The nomination of Agnes Chow Ting as a candidate in a Legislative Council by-election was ruled invalid by the Electoral Affairs Commission. As a leading member of the Demosisto, 21-year-old Chow has been pushing forward the localism movement and calling for Hong Kong's self-determination. These advocacies are often regarded as obscure expressions of "Hong Kong independence."

The Hong Kong government explained that Hong Kong is an inalienable part of China, and "any suggestion of 'Hong Kong independence,' 'self-determination,' independence as a choice, or self-autonomy, is not in line with Basic Law requirements." Therefore, Chow is not qualified to contest elections.

The opposition accused the government of "depriving Hongkongers of their right to stand for election."

Under Hong Kong's system, official decisions are often opposed by certain forces, and it seems this will become a normal state for some time. It's unrealistic for the opposition to fully accept government decisions on public occasions.

As long as the by-election can be smoothly carried out, protests by Chow and her supporters are not a big deal. The process may see some twists and turns, but this is common in Hong Kong with a different system from the mainland.
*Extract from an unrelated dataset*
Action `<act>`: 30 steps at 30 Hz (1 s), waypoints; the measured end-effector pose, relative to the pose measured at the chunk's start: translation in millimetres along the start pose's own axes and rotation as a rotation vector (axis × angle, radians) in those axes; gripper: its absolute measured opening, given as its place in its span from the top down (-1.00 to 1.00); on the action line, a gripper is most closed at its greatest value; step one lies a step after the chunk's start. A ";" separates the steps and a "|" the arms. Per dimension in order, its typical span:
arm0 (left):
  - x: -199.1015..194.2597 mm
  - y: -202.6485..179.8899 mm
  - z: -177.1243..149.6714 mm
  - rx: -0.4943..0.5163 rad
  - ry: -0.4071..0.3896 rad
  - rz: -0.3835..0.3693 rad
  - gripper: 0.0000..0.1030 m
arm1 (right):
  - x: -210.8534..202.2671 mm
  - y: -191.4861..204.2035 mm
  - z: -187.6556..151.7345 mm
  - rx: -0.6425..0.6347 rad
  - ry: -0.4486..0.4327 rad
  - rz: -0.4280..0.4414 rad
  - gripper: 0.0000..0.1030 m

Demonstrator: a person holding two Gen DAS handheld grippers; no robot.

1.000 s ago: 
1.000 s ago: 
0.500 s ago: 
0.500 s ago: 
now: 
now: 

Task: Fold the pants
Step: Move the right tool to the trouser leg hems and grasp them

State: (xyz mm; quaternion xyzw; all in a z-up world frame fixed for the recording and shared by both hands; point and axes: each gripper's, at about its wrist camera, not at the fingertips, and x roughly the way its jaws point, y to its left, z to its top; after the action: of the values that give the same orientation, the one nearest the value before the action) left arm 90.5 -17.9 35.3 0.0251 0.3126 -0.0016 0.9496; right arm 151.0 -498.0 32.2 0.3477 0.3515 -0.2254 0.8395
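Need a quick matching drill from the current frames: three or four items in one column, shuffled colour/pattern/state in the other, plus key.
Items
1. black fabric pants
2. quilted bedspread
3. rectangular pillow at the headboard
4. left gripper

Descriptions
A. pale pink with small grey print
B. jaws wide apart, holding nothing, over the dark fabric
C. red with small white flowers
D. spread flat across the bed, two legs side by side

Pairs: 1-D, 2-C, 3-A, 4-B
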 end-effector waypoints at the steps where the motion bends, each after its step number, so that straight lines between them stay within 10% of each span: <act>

In a capitalist society, the implementation of many decisions sometimes leads to controversy, and it is the law that has the final say. The opposition's voice can be turned down if it is not legal. The public should adapt to the clamor of Hong Kong society and accept the ultimate authority of the law.

A few years ago, some radical politicians from the opposition challenged the authority of the Basic Law, leading to political chaos. The Occupy Central Movement was almost out of control absent proper management. The interpretation of the National People's Congress has corrected the misconduct of Hong Kong politics and restored the authority of the Basic Law.

In the future, political extremist activity must be managed. Advocacy of Hong Kong independence in any form means zero possibility of being accepted by the mainstream political platform, which should be the general consensus of Hong Kong society.

Aside from a clear stipulation of the law, Hong Kong's political order must be shaped through rounds of struggles. After lawmakers who altered the oath in the swearing-in ceremony were disqualified from taking office, future lawmakers of the opposition will be deterred from taking the same action if they want to stay in the Legislative Council.

Chow's ban from the election sends a signal that advocating extreme thoughts can help garner attention, but it risks losing the opportunity of being a lawmaker. The logic will be clearer in the future.

The opposition force of Hong Kong is only an opposition group of a special administrative region under the jurisdiction of the central government. That means they can only play the role involving the internal affairs of Hong Kong and don't have the privilege of challenging constitutional principles.

Hong Kong will lose its distinction without an active opposition, but it is not what the "one country, two systems" policy expects if the opposition crosses the line to challenge the country's political and legal order.